This they especially liked because of its stronger and slightly tart flavour. Maybe we should appreciate our kiwi tasty cheddar more!
When I made it again I added some lightly toasted pinenuts which added some crunch, but these are optional.
2 tablespoons of olive oil
1 tablespoon of butter
1/2 a large onion
1 clove of garlic
2 tablespoons of chopped chives
2 tablespoons of finely chopped thyme
250 grams of mushrooms ( the large flat ones are tastier than button mushrooms)
100 ml of white wine ( she used sauvignon blanc)
Freshly ground black pepper and salt
150 grams of mascarpone cheese
1/4 cup of freshly grated parmesan cheese
50 grams of pinenuts (optional)
400 grams fresh fettucini
Fry the onion and garlic in a frypan in one tablespoon of oil over a moderate heat until the onion has softened.

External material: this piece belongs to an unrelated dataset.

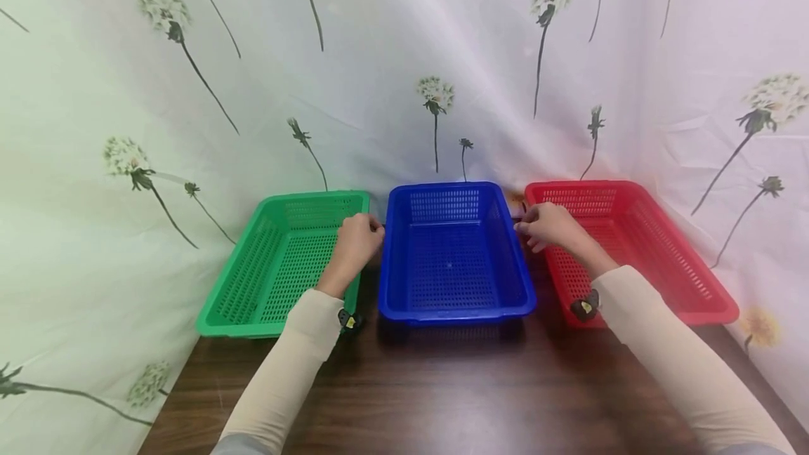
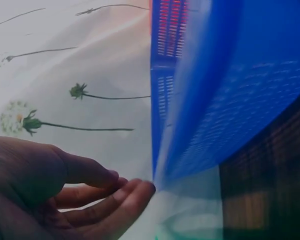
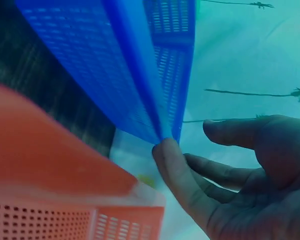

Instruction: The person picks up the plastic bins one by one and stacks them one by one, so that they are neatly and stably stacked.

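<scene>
I see the blue basket (image 1: 451, 258) sitting on the dark wooden table (image 1: 442, 399), in the middle of a row of three, between my two hands. Its far left corner is right at my left hand (image 1: 357, 241), and its far right corner is right at my right hand (image 1: 546, 225).

In the left wrist view the left hand's fingers (image 2: 120, 197) are loosely curved with the palm open, and the fingertips just meet the basket's (image 2: 230, 95) corner edge; they are not wrapped around it. In the right wrist view the right hand (image 3: 240, 175) looks much the same: one fingertip touches the corner of the basket (image 3: 140, 75) while the thumb stands apart above, so neither hand has a real grip.

Just left of the blue basket lies the green basket (image 1: 278, 265), with my left forearm crossing its right rim. Just right lies the red basket (image 1: 638, 251); my right wrist passes over its left rim, and its rim fills the lower left of the right wrist view. All three baskets show only bare perforated floors.

Behind and to both sides hangs a pale curtain printed with dandelions (image 1: 189, 90). Both arms wear beige sleeves (image 1: 297, 350).
</scene>
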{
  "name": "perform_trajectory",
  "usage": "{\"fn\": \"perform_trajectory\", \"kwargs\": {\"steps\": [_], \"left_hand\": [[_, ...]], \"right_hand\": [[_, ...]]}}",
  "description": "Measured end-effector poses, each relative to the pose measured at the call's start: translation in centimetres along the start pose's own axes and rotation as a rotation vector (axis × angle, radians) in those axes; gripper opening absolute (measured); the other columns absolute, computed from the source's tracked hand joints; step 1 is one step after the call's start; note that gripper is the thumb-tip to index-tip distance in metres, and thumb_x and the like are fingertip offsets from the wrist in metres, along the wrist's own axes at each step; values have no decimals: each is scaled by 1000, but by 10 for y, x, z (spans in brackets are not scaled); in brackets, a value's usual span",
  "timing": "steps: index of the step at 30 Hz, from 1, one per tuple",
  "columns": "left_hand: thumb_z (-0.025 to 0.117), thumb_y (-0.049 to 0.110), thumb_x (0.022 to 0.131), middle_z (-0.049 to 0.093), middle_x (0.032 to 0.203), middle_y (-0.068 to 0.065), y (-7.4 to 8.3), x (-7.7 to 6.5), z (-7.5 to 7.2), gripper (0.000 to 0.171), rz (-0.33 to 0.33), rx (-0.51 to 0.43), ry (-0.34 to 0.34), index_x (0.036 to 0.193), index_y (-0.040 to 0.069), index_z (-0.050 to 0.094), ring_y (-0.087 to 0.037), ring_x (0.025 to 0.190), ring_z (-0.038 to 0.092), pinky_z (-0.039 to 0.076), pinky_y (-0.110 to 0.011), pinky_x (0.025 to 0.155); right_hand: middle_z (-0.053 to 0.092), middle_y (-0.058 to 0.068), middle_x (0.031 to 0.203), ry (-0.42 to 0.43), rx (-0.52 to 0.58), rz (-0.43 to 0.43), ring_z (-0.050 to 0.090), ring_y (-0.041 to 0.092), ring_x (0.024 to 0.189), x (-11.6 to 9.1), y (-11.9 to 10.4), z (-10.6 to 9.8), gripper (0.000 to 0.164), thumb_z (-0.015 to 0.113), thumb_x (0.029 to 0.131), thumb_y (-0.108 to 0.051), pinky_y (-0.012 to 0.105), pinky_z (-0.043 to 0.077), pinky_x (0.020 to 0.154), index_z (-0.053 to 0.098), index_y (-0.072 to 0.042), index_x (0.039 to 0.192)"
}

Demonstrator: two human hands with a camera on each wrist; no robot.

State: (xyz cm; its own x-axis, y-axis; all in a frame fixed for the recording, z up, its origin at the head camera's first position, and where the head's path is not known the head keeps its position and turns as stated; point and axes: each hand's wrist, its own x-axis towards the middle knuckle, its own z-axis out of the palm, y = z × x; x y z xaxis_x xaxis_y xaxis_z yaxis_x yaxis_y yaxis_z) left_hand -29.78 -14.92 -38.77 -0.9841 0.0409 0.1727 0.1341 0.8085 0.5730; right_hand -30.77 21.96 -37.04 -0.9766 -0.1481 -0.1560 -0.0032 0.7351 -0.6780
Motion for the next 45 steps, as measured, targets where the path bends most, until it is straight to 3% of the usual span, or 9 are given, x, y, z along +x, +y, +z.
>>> {"fn": "perform_trajectory", "kwargs": {"steps": [2,7,14,17,24,30,35,45], "left_hand": [[61,12,106,75,86,-15,-1,-1,5,20,-12,12,-18,97,1,75,-23,67,64,47,-32,58],[63,14,105,77,99,-19,-5,-3,14,23,-47,21,-79,113,-5,74,-27,81,72,58,-38,70],[62,17,107,76,108,-25,-10,-3,18,33,-142,-83,-177,126,-10,69,-30,85,77,65,-41,78],[63,16,107,76,113,-26,-10,-3,18,36,-163,-128,-185,131,-11,66,-32,89,79,66,-43,82],[63,10,106,77,107,-26,-13,-5,18,30,-161,-131,-198,125,-12,69,-30,82,78,66,-39,73],[61,6,106,73,119,-31,-14,-4,17,33,-159,-200,-208,133,-14,64,-37,90,79,67,-45,82],[62,6,106,72,124,-32,-17,-3,17,37,-177,-258,-213,137,-14,61,-38,94,79,67,-41,80],[62,10,107,70,133,-29,-14,-3,-2,39,-193,-392,-140,142,-8,62,-34,99,77,66,-36,79]], "right_hand": [[72,36,116,-13,-11,12,79,37,90,1,1,6,44,64,106,-15,36,67,71,60,19,132],[72,37,110,-52,-10,36,80,34,83,1,2,17,43,66,104,-11,36,67,66,58,22,130],[71,40,110,-66,13,31,80,35,81,4,3,22,39,65,102,-4,39,67,66,57,24,128],[72,39,109,-59,12,37,80,34,80,6,4,23,38,66,102,-3,41,67,68,58,24,126],[73,34,105,-76,31,57,79,27,75,8,5,25,33,64,101,-4,44,68,72,59,22,122],[73,31,103,-82,35,79,77,29,77,7,5,24,31,61,104,-6,40,67,67,61,20,122],[71,30,105,-93,53,98,77,30,80,7,6,22,32,60,104,-7,41,68,70,61,19,122],[70,29,111,-115,157,72,78,34,93,-2,-10,4,18,57,108,-9,47,68,78,58,8,102]]}}
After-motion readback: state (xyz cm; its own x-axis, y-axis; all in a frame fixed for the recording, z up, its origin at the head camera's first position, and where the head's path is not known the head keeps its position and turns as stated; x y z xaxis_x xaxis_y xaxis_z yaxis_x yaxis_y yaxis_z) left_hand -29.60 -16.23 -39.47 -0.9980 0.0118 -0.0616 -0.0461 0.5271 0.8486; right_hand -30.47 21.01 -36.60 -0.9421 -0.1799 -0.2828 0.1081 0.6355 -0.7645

Set aside,
Wipe the fry pan clean and fry the chopped mushrooms until slightly browned in one tablespoon of oil and one tablespoon of butter until the mushrooms are lightly browned at the edges.
Add the wine and keep frying for a minute or two until the wine has been absorbed.
Boil the pasta in plenty of salted water until the al dente stage and drain well.
Mix in the onions, mushrooms, herbs and mascarpone cheese and reheat gently.
Toss through the pinenuts and parmesan cheese and serve.